En comparación con el arce importado, el roble de producción nacional es un material muy rentable para suelos deportivos de madera. El roble (también conocido como roble chino) tiene una dureza de aproximadamente 1290 lbf, ligeramente inferior a la del arce

pero significativamente superior a la de la madera doméstica común, y posee una excelente resistencia a la presión y al impacto. Su grano grueso y su color marrón amarillento, tras el acabado, le confieren una sensación de solidez, ideal para recintos que buscan un estilo natural.
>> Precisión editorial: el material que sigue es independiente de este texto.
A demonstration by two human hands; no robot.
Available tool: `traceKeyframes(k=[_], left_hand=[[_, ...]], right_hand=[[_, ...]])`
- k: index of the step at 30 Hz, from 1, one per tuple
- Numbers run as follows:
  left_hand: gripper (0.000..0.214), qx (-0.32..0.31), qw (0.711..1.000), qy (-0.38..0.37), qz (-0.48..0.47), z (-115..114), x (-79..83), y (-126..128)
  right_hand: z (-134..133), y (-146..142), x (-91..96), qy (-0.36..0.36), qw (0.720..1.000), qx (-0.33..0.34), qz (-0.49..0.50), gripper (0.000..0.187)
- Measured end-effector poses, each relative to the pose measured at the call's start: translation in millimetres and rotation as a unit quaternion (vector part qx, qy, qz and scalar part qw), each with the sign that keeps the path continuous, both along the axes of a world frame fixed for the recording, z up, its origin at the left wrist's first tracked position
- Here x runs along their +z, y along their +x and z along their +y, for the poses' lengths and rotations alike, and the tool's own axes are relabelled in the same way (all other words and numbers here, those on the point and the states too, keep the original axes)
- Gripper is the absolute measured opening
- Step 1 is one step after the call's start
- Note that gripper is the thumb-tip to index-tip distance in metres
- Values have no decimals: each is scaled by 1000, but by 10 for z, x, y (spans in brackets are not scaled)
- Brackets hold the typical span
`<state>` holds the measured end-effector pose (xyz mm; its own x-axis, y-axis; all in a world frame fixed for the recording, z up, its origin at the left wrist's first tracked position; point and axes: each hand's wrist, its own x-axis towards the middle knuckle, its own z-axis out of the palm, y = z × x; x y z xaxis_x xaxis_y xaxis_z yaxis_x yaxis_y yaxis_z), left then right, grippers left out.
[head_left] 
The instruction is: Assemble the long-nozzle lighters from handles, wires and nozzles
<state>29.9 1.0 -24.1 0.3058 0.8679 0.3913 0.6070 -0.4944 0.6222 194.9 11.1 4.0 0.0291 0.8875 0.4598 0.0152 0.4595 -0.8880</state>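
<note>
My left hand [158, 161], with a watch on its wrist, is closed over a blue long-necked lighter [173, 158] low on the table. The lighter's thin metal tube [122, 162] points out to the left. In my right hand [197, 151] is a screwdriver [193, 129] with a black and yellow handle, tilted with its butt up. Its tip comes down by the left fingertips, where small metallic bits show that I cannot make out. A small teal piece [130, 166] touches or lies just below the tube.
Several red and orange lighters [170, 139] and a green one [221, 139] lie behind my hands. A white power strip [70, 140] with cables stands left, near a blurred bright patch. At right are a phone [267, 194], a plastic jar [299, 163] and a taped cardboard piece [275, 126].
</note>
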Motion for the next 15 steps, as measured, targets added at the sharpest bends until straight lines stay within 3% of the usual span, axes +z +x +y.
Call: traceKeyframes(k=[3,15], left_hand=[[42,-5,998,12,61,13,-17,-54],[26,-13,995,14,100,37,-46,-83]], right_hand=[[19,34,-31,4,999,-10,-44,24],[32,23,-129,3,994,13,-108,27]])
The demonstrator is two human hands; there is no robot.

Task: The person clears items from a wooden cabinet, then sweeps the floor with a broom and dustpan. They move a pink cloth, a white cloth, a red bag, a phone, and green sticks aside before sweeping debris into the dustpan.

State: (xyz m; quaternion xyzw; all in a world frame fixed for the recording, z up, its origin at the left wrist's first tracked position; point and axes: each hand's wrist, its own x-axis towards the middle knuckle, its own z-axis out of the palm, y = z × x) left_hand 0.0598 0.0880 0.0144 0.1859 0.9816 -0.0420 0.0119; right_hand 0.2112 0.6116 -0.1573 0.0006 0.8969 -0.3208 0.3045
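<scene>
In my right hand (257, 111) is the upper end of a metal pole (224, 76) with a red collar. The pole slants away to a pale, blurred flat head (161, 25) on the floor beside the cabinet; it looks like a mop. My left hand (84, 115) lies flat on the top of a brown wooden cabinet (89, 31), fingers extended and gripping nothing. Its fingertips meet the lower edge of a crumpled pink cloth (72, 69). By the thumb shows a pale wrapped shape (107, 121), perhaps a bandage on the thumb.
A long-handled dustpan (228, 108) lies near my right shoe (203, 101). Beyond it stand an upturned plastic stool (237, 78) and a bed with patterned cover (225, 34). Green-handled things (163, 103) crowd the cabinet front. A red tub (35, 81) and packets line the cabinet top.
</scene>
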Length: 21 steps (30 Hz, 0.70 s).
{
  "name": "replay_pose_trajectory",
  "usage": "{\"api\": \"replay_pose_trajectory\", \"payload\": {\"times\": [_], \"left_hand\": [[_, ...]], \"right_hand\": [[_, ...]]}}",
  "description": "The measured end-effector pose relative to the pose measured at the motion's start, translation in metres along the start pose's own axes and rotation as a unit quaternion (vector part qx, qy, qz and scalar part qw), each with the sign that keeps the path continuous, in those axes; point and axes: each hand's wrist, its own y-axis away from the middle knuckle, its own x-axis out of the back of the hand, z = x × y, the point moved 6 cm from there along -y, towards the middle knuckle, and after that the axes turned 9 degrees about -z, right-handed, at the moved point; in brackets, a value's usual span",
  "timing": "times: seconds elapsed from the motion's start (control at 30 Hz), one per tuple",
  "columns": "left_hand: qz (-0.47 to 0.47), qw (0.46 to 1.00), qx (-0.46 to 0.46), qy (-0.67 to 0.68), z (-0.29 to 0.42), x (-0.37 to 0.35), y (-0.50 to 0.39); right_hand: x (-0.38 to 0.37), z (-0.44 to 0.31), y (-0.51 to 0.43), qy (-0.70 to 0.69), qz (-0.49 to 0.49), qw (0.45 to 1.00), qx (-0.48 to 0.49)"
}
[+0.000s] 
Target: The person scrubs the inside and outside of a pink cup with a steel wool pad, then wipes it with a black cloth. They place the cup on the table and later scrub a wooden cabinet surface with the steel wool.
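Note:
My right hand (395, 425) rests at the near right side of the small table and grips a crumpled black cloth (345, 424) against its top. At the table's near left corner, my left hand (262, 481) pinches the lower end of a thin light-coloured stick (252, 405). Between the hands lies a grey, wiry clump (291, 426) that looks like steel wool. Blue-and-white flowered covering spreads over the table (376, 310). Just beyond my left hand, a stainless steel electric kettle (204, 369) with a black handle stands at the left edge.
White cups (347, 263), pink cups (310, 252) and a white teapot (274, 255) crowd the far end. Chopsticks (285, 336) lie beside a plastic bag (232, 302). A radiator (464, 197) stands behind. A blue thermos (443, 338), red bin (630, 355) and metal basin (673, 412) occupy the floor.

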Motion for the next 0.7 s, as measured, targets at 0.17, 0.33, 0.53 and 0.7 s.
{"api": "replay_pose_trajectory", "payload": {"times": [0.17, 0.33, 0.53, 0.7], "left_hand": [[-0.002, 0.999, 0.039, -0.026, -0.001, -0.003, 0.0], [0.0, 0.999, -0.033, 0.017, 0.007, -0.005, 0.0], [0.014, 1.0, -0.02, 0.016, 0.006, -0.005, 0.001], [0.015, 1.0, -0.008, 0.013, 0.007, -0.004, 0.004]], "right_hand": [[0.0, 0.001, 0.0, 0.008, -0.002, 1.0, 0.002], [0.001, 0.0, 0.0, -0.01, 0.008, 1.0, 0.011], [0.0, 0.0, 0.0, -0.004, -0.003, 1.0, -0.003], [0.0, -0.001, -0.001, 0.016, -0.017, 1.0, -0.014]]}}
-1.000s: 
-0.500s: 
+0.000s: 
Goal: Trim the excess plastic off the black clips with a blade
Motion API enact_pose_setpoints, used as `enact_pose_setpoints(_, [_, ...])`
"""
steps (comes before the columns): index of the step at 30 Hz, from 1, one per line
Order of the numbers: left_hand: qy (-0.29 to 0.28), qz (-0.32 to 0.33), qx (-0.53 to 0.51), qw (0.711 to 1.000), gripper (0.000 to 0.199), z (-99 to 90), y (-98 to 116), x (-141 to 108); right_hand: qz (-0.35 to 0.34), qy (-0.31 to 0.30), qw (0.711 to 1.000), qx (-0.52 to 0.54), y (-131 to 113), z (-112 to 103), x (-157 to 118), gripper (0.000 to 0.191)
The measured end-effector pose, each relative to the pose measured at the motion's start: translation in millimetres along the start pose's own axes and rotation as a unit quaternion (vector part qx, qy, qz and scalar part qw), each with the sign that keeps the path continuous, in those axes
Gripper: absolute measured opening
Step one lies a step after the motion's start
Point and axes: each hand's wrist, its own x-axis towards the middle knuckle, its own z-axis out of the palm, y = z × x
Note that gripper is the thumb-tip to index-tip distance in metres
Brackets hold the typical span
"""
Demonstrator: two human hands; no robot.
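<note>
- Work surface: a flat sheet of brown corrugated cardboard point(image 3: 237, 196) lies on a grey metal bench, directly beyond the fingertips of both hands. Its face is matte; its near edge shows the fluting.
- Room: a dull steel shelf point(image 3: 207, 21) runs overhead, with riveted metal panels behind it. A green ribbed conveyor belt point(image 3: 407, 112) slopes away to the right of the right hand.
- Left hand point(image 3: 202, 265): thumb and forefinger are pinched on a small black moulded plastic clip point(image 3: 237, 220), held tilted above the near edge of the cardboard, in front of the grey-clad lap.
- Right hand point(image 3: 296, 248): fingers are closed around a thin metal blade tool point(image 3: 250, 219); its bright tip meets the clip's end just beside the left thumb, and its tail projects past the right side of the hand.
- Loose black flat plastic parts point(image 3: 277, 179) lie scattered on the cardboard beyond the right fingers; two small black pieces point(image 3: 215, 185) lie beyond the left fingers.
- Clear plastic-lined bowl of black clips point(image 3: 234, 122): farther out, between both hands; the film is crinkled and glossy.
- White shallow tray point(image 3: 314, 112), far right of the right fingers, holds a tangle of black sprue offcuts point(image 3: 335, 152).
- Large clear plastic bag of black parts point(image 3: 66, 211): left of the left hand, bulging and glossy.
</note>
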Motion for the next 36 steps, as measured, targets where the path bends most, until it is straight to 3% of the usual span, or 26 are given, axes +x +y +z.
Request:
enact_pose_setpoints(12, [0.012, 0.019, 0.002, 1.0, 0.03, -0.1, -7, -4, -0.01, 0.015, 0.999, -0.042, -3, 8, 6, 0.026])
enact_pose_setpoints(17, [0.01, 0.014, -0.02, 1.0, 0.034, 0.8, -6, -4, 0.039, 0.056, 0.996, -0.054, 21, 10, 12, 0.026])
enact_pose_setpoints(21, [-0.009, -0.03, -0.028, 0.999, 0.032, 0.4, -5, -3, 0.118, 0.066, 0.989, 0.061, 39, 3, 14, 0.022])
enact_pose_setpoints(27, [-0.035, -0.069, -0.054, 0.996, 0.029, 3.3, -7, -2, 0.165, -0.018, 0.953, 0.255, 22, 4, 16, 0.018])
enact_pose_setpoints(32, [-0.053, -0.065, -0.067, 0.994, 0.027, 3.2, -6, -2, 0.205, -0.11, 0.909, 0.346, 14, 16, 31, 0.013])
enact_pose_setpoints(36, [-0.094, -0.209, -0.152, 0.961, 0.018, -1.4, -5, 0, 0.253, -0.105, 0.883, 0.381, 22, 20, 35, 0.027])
En cuanto a su rendimiento, los suelos de roble de calidad pueden alcanzar una tasa de absorción de impactos superior al 50 % y una tasa de rebote de la pelota de aproximadamente el 85 % al 90 %, satisfaciendo así las necesidades de escuelas, gimnasios comunitarios y competiciones amateur. Su mayor ventaja es su economía: su precio es solo el 60 % al 70 % del del arce, y la cadena de suministro es estable con un plazo de entrega corto. Además, los recursos de roble son abundantes, con zonas de producción de alta calidad en el noreste de China y Mongolia Interior, lo que se traduce en bajos costes de transporte. Sin embargo, el roble requiere un alto nivel de experiencia en secado; un procesamiento inadecuado puede provocar fácilmente grietas o deformaciones. Por lo tanto, se recomienda elegir un fabricante con equipos de secado profesionales y procesos consolidados, y asegurarse de que todo el sistema (incluidas las vigas y el contrapiso) esté diseñado adecuadamente. Para clientes con presupuestos limitados que buscan un rendimiento profesional, el roble es sin duda la opción ideal.